Gather each line in the entries that includes the string "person".
:::::
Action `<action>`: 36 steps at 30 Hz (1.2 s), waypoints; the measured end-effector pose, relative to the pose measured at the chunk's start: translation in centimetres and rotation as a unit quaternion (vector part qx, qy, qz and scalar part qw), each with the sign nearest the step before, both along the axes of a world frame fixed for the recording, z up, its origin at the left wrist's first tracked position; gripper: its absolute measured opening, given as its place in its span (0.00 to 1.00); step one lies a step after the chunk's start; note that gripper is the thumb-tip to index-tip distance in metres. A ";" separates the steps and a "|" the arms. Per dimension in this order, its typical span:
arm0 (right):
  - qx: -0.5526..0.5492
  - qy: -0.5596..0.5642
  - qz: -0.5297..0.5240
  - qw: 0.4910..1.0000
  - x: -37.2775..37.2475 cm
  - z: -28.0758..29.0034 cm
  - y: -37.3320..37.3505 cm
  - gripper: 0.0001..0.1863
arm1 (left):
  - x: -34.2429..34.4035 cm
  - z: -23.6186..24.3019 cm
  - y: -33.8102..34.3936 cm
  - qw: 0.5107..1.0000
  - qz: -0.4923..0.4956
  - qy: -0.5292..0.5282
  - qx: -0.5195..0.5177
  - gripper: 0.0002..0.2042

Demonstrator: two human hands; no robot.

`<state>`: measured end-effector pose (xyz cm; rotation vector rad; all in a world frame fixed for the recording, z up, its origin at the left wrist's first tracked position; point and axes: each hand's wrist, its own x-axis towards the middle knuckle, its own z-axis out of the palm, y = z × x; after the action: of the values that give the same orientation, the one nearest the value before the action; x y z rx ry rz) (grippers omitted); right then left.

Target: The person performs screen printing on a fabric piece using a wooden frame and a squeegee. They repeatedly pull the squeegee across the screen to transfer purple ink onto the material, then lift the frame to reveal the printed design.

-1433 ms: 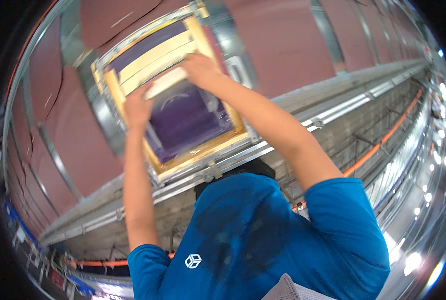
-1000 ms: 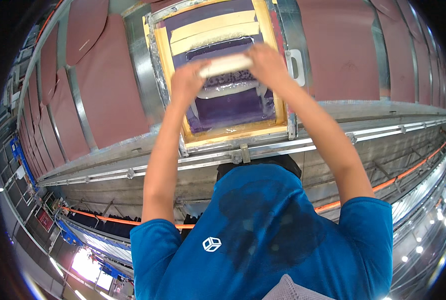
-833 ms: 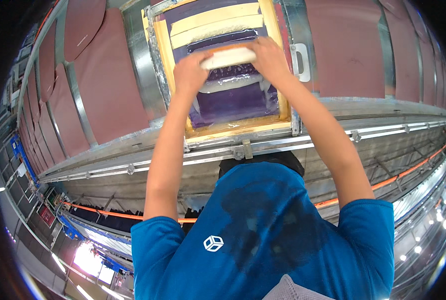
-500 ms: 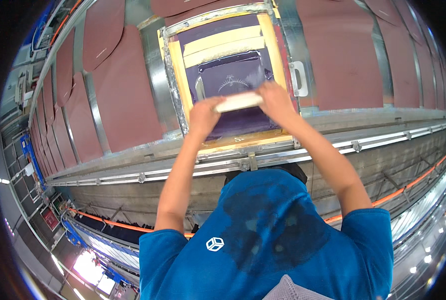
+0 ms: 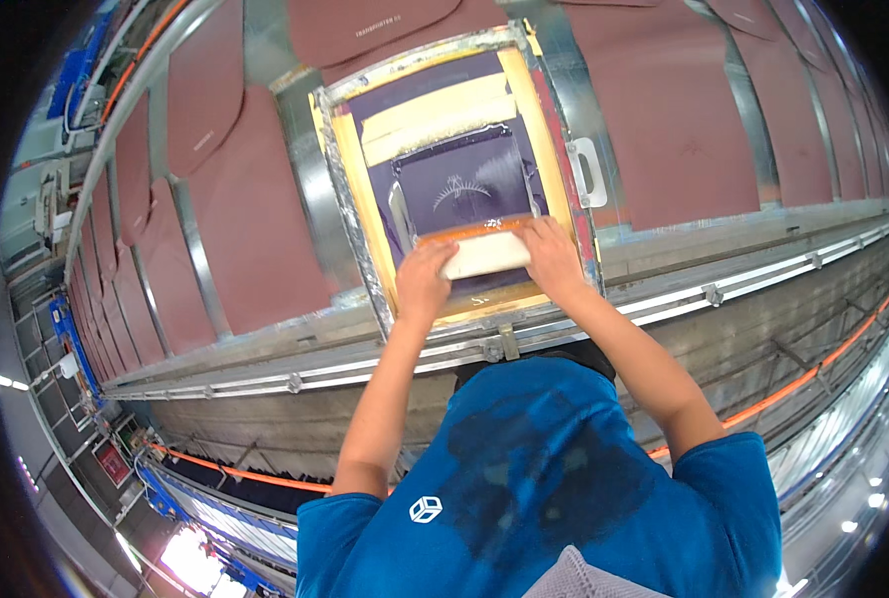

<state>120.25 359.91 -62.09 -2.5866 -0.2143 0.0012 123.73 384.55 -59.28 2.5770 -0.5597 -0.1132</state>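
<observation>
A metal-framed printing screen (image 5: pixel 343 189) with yellow taped borders and dark purple mesh (image 5: pixel 459 184) lies on a long table. Both my hands grip a cream squeegee (image 5: pixel 486 255) with an orange edge, lying across the near part of the mesh. My left hand (image 5: pixel 423 284) holds its left end and my right hand (image 5: pixel 552 255) its right end. A pale printed design shows on the mesh just beyond the squeegee. My blue shirt fills the lower part of the view.
Maroon fabric pieces (image 5: pixel 250 229) lie in rows on the table on both sides of the screen, more at the right (image 5: pixel 684 110). A white handle (image 5: pixel 586 171) sits on the frame's right side. A metal rail (image 5: pixel 684 297) runs along the table's near edge.
My hands have drawn the squeegee from the far part of the screen down toward its near edge. The mesh beyond the squeegee is now uncovered.
</observation>
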 end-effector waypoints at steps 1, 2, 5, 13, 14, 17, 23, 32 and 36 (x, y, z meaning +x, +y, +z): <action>-0.020 0.026 0.008 0.999 -0.6 1.8 0.0 0.22 | -0.6 1.1 0.1 1.000 0.000 0.006 -0.022 0.23; 0.050 0.058 0.002 0.997 -0.8 3.6 -0.7 0.23 | -0.7 2.0 0.2 0.999 -0.011 0.013 -0.037 0.23; 0.293 0.130 -0.092 0.943 1.6 8.9 -4.8 0.42 | 2.3 7.0 -0.5 0.993 -0.023 0.106 -0.036 0.22; 0.182 0.016 -0.337 0.924 4.9 4.3 -9.9 0.13 | 8.9 10.4 -0.3 0.994 0.062 0.084 0.015 0.20; 0.219 0.044 -0.346 0.911 4.5 5.0 -9.2 0.13 | 7.4 10.6 -0.1 0.994 0.064 0.092 -0.001 0.21; 0.256 0.031 -0.356 0.898 3.9 7.6 -10.0 0.12 | 2.3 6.0 -0.2 0.999 -0.016 -0.025 -0.037 0.29; 0.224 -0.028 -0.359 0.906 3.6 5.7 -10.3 0.11 | -11.3 2.6 0.1 0.997 -0.039 -0.060 0.003 0.33; 0.212 -0.007 -0.301 0.930 4.8 3.3 -14.3 0.17 | -14.2 1.5 -5.0 0.993 -0.006 -0.057 0.099 0.27; 0.288 0.027 -0.304 0.908 5.9 1.6 -19.8 0.19 | -10.1 4.1 -13.1 0.979 0.082 0.053 0.181 0.26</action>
<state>126.11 340.09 -60.45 -1.9563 0.5434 -0.1876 113.65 371.50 -55.14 2.9354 -0.3057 -0.3219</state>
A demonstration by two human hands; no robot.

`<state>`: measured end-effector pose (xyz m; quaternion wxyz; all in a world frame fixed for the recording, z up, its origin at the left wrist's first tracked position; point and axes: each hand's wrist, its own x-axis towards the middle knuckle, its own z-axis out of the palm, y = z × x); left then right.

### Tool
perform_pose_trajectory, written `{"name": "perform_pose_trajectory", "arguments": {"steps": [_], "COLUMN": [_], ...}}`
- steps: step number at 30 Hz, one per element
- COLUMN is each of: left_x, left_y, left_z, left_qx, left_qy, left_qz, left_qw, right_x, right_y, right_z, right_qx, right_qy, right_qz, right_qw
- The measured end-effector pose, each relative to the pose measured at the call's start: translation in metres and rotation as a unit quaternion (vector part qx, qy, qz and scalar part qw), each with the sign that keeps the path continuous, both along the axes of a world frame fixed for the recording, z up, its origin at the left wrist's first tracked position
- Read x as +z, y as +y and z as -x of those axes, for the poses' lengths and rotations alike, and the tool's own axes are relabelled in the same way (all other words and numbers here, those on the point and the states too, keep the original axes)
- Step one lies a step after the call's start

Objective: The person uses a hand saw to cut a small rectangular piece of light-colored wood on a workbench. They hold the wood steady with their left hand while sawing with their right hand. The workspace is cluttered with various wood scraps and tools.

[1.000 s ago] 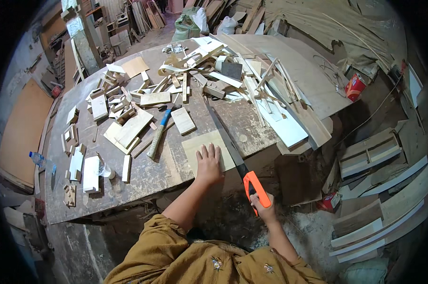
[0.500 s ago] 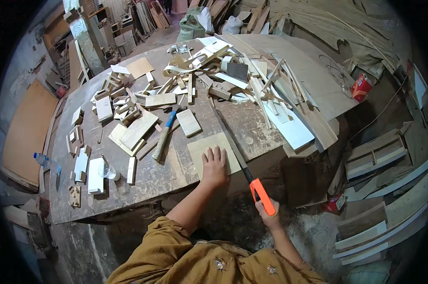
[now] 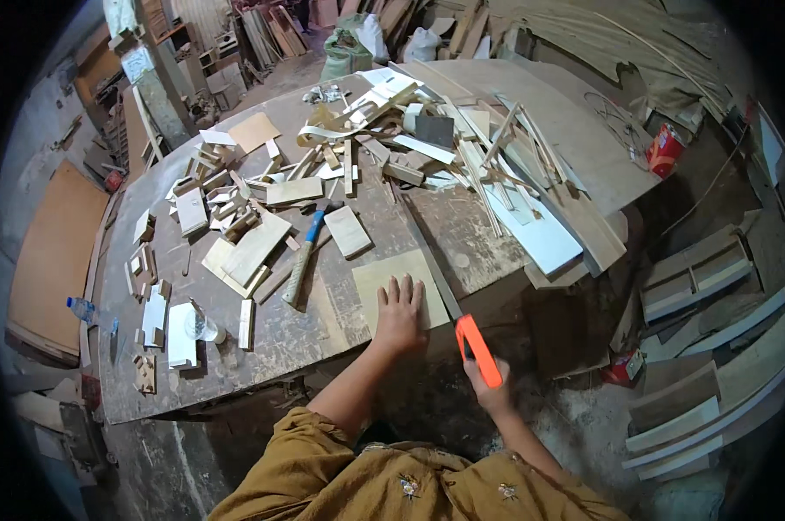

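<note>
My left hand (image 3: 401, 321) lies flat, fingers stretched out, on a thin square board (image 3: 373, 282) at the front edge of the worktable (image 3: 323, 339). My right hand (image 3: 489, 386) is closed round the orange handle of a handsaw (image 3: 477, 347). The saw's long blade runs away from me along the right edge of the board, its far part over the tabletop. Whether the teeth touch the wood I cannot tell. To the left of the board lies a hammer (image 3: 303, 260) with a blue and wooden handle, near a small wooden block (image 3: 347, 232).
Offcuts (image 3: 294, 190) are heaped across the table's middle. Long strips and a white board (image 3: 531, 234) lie to the right. A clear plastic cup (image 3: 203, 327) stands at left, with a bottle (image 3: 82, 308) beyond the edge. A red can (image 3: 664, 152) sits at far right.
The handsaw has slid forward, away from me, with my right hand on its handle. My left hand stays on the board. The whole view has shifted slightly.
</note>
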<state>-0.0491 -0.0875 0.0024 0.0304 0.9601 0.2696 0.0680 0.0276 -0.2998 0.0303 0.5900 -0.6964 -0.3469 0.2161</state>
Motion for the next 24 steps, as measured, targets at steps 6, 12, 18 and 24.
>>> {"name": "perform_pose_trajectory", "arguments": {"steps": [6,12,18,24], "left_x": [-0.005,-0.014,-0.020,-0.021], "left_y": [-0.005,0.000,0.001,0.001], "left_z": [-0.004,0.000,-0.011,-0.014], "left_qx": [-0.004,-0.024,0.015,0.018], "left_qy": [-0.017,-0.019,0.003,-0.017], "left_qz": [-0.016,-0.011,-0.049,-0.045], "left_qw": [1.000,0.999,0.999,0.999], "right_x": [-0.027,-0.019,-0.019,-0.005], "right_y": [-0.002,0.008,0.036,-0.056], "right_z": [-0.006,0.011,-0.005,0.034], "right_qx": [-0.011,-0.041,-0.034,-0.007], "right_qy": [-0.011,-0.056,-0.097,-0.086], "right_qz": [0.000,-0.032,-0.023,0.055], "right_qw": [1.000,0.997,0.994,0.995]}}
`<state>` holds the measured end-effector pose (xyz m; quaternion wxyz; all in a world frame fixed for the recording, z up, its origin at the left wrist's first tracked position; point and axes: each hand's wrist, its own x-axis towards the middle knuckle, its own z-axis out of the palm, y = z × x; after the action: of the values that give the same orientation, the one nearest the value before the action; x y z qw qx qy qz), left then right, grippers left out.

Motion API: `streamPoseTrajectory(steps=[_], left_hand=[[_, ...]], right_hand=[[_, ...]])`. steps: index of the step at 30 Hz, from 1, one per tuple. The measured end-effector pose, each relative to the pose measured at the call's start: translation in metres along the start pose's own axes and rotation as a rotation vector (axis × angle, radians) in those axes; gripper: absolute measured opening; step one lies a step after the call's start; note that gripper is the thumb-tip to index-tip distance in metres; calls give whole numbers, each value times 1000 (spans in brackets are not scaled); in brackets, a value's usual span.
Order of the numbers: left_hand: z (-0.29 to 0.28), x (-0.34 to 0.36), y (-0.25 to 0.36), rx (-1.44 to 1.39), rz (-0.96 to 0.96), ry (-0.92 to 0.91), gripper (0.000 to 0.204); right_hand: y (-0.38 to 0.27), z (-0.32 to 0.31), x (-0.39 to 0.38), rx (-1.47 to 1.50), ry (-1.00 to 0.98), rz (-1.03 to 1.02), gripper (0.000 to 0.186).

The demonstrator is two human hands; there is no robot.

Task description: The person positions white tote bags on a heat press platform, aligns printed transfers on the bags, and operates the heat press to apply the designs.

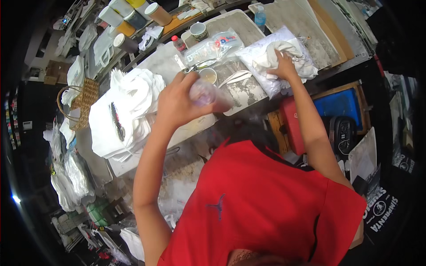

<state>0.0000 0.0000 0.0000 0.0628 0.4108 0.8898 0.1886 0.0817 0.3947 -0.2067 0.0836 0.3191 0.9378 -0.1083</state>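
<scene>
My left hand (174, 99) is raised over the near side of the worktable, wrapped round a clear plastic bottle (207, 93) with a purplish tint. The bottle lies tilted sideways in the grip, its outline slightly blurred. Farther right, my right hand (286, 70) grips a crumpled off-white cloth (304, 64). That cloth rests on a white package in clear plastic (255, 52). Just beyond the bottle stands a small cup (207, 75) with something pale inside. Between cup and package lies a white strip (235, 78).
A pile of white fabric bags (100, 126) covers the table's left side, with a dark narrow object (116, 122) on it. Behind are a printed plastic bag (215, 51), a patterned cup (198, 31), a red-capped bottle (178, 43) and a blue-tinted bottle (260, 18). Paint jars (158, 14) line a shelf.
</scene>
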Motion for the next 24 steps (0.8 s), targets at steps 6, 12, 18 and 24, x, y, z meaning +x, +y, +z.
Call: streamPoseTrajectory(steps=[6, 12, 18, 24], left_hand=[[46, 60, 19, -22, 87, 102, 69], [79, 86, 20, 18, 9, 54, 69], [101, 98, 20, -26, -11, 80, 68], [92, 88, 25, -35, -27, 90, 92]], right_hand=[[23, -62, -16, 431, 209, -40, 33], [40, -165, -111, 1762, 130, -470, 53], [-64, -244, -239, 1801, -299, -1088, 38], [-187, -294, -320, 1485, -900, -1526, 22]])
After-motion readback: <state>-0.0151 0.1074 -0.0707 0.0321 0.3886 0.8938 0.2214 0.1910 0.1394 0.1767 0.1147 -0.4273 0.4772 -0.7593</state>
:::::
## OUTPUT OF THE EXERCISE
Target: The person performs screen printing on a fabric piece using a wooden frame and a squeegee. They repeatedly pull the squeegee across the screen to transfer purple ink onto the material, then lift the frame to reveal the printed design.
Objective: The person uses a hand saw to cut a small rectangular piece of light-colored wood on a workbench. They hold the wood steady with their left hand while sawing with their right hand. The workspace is cluttered with various wood scraps and tools.
Task description: The person positions white tote bags on a heat press platform, aligns printed transfers on the bags, and operates the heat press to apply the designs.

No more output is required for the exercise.